Currently, auditors can look back three years to contest billing at inpatient rates, but providers only have one year after the first billing for a Medicare claim to switch billing to the outpatient rate. Under the new contracts, RACs will only be able to look back six months to review claims for patient admission status.

"They're trying to tweak things without revising that one-year billing requirement," Jackson says.

The AHA is skeptical about a RAC reform that is intended to speed the claims appeal process by shortening the amount of time RAC auditors have to make their determinations, she says. Under new RAC contracts, auditors will have 30 days to render claims determinations; the current contracts allow 60 days for determinations.

In December 2013, Chief Administrative Law Judge Nancy Griswold issued a memorandum that details the claims appeals backlog at the federal Office of Medicare Hearings and Appeals. She reported that the backlog had mushroomed over a period of less than two years, rising from 92,000 claims to 460,000 claims.

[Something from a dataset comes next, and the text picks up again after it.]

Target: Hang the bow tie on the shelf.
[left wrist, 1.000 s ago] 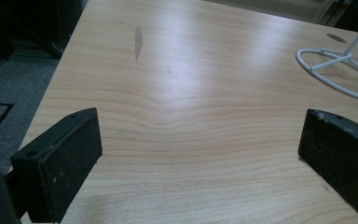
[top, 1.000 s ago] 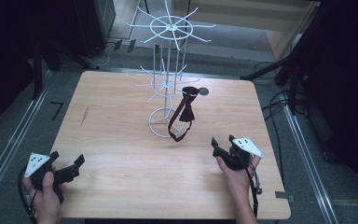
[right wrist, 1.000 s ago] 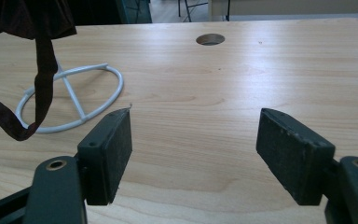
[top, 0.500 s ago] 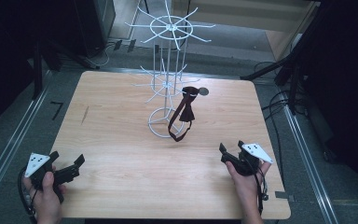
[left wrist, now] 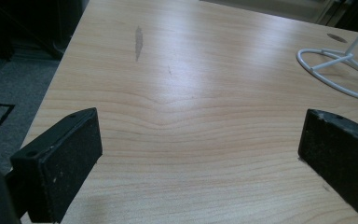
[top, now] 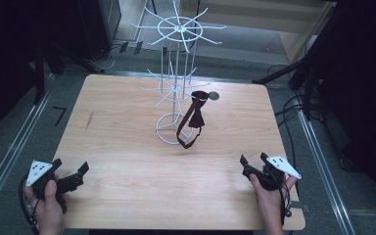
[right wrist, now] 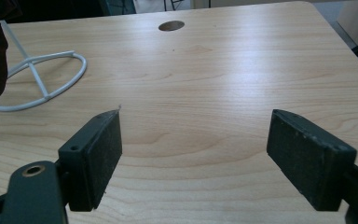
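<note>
Where the table's (top: 127, 161) near left corner meets the picture's bottom edge, the left gripper (top: 73, 177) rests in a hand cut off at the wrist, its jaws spread wide with nothing between them. Seen along those jaws in the left gripper view, bare wood runs ahead, and the rack's (top: 175, 93) ring base is clipped by the right edge.

Mid-table stands the white wire rack, its top tier fading against the pale floor behind. From a lower arm hangs a dark bow tie (top: 195, 115), its strap looping down to the base ring; how it hooks on is too small to tell. A round hole (top: 214, 96) sits just behind it.

At the near right, the right gripper (top: 253, 164) has just been opening its jaws; they stand wide and empty, well apart from the tie. Its own view catches the strap at the left edge only.
</note>
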`<state>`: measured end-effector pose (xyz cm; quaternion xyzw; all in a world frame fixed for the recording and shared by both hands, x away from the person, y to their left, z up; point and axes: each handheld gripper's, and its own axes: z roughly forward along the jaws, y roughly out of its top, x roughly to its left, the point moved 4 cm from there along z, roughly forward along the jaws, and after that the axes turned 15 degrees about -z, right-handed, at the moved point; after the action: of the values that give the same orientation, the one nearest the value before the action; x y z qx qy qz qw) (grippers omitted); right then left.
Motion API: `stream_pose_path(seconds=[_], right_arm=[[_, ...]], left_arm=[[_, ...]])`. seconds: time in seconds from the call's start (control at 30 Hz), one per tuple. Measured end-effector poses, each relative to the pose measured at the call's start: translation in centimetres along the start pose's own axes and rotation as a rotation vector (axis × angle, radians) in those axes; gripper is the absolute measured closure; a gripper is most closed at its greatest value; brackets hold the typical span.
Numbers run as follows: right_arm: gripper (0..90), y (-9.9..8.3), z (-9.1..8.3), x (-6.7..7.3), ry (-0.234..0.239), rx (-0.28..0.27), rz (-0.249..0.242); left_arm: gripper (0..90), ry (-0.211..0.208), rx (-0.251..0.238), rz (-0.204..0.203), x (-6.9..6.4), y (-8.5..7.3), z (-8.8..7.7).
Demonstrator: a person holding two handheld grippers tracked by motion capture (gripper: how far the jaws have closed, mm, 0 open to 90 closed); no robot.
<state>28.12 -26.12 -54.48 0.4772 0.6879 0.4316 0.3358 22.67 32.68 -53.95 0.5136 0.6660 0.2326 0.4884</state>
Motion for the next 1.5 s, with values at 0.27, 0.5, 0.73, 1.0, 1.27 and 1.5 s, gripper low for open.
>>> stream_pose_path(seconds=[0.27,0.5,0.73,1.0,1.27,1.5], right_arm=[[17.6,-0.6,-1.2,-1.7,-0.025,-0.003,0.015],[17.6,-1.4,-2.8,-3.4,-0.055,-0.001,0.029],[17.5,-2.8,-4.7,-5.7,-0.099,0.012,0.049],[17.0,-4.1,-6.1,-7.5,-0.135,0.029,0.065],[16.5,-4.8,-6.9,-8.3,-0.149,0.033,0.077],[14.8,-5.7,-7.3,-9.1,-0.155,0.044,0.088]], left_arm=[[0.1,-0.002,0.001,0.002,-0.1,0.0,0.0],[0.0,0.005,0.000,0.006,-0.1,0.0,0.0],[0.1,0.005,-0.002,0.006,-0.1,-0.1,0.0],[0.1,0.004,-0.003,0.004,-0.1,0.0,0.0],[0.1,0.004,-0.002,0.001,-0.1,0.0,0.0],[0.0,0.006,-0.003,0.000,-0.1,0.0,0.0]])
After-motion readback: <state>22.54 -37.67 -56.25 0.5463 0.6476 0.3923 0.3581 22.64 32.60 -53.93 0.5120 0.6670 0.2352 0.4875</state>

"Our concern is there is a low compliance rate now with the 60-day decision timeframe," Jackson says. "Hospitals face a financial penalty if they miss a deadline. We believe there should be similar penalties for RACs."

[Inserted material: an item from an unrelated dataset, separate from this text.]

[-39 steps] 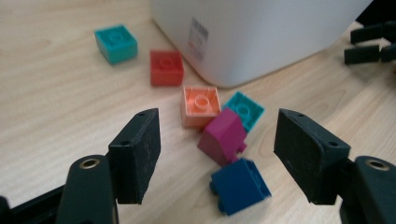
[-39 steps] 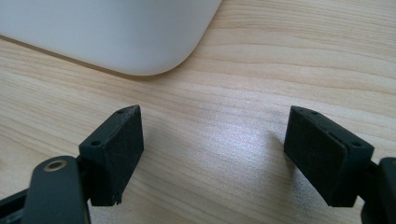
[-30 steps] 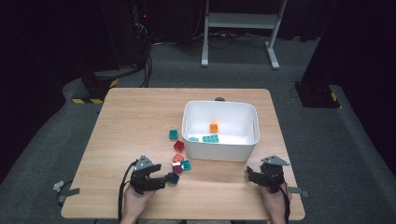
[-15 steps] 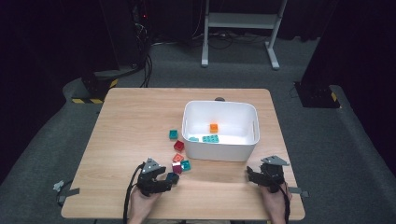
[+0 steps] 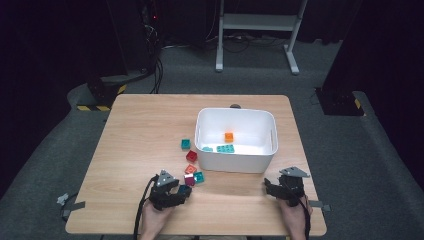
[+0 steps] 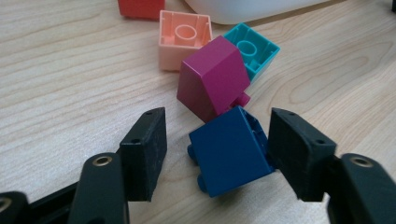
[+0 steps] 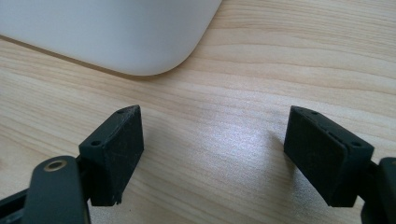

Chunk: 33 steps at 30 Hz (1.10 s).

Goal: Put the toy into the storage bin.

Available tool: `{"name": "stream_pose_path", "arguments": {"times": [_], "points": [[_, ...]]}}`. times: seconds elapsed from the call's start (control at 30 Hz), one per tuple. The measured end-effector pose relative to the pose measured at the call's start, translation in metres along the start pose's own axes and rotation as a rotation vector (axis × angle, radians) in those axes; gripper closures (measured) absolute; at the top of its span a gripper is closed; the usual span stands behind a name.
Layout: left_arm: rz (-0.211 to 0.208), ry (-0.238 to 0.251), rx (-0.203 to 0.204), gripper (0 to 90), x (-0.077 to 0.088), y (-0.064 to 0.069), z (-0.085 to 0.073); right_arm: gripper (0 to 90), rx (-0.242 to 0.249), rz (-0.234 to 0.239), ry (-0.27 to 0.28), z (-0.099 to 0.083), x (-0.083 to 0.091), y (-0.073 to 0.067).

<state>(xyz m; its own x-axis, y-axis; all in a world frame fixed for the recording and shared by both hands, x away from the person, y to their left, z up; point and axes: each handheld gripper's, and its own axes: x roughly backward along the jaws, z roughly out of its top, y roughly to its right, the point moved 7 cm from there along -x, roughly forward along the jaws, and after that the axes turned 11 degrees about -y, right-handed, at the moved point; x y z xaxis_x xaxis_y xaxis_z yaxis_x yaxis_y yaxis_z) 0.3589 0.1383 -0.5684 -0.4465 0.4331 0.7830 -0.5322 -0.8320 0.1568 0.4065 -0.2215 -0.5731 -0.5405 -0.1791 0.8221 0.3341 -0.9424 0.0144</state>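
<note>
A dark blue brick point(image 6: 231, 156) lies tilted on the wooden table point(image 5: 150, 125), leaning against a magenta brick point(image 6: 212, 84). My left gripper point(image 6: 219, 140) is open around the blue brick. Its jaws have just been closing: the right one touches the brick and a gap stays at the left one. Behind them lie a peach brick point(image 6: 184, 39), a teal brick point(image 6: 250, 49) and a red brick point(image 6: 140, 7). In the high view the left gripper point(image 5: 182, 192) sits at the near edge by this cluster. My right gripper point(image 7: 212, 140) is open and empty over bare wood, near the white bin's corner point(image 7: 116, 32).
The white bin point(image 5: 235, 162) stands right of centre and holds an orange brick point(image 5: 229, 136) and a teal plate point(image 5: 225, 148). Another teal brick point(image 5: 185, 144) lies left of the bin. The right gripper point(image 5: 267, 187) rests near the table's front right edge.
The left gripper has edged right toward the brick cluster and its jaws have narrowed around the blue brick. The right gripper has not moved.
</note>
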Motion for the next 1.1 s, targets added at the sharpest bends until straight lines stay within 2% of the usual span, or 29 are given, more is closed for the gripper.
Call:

She says auditors have a strong financial incentive to deny claims, noting that RACs bank as much as 12.5% of the claims money they recover for Medicare. "The financial incentives are far and away the number one issue."

Basic Flaw Remains
Ivy Baer, senior director and regulatory counsel at the Washington, DC-based Association of American Medical Colleges, said the financial incentives for RACs must be overhauled.

"The basic flaw in the program, which only Congress can fix, remains: RACs continue to be financially incentivized to find disallowances and are not subject to monetary penalties if those disallowances are appealed and overturned. CMS's changes appear to lessen that incentive, though not with direct financial penalties," she says. "RACs will not receive a contingency fee until after the second level of appeal is exhausted, but they still will not be penalized if the appeal is successful."

Christopher Cheney is the CMO editor at HealthLeaders.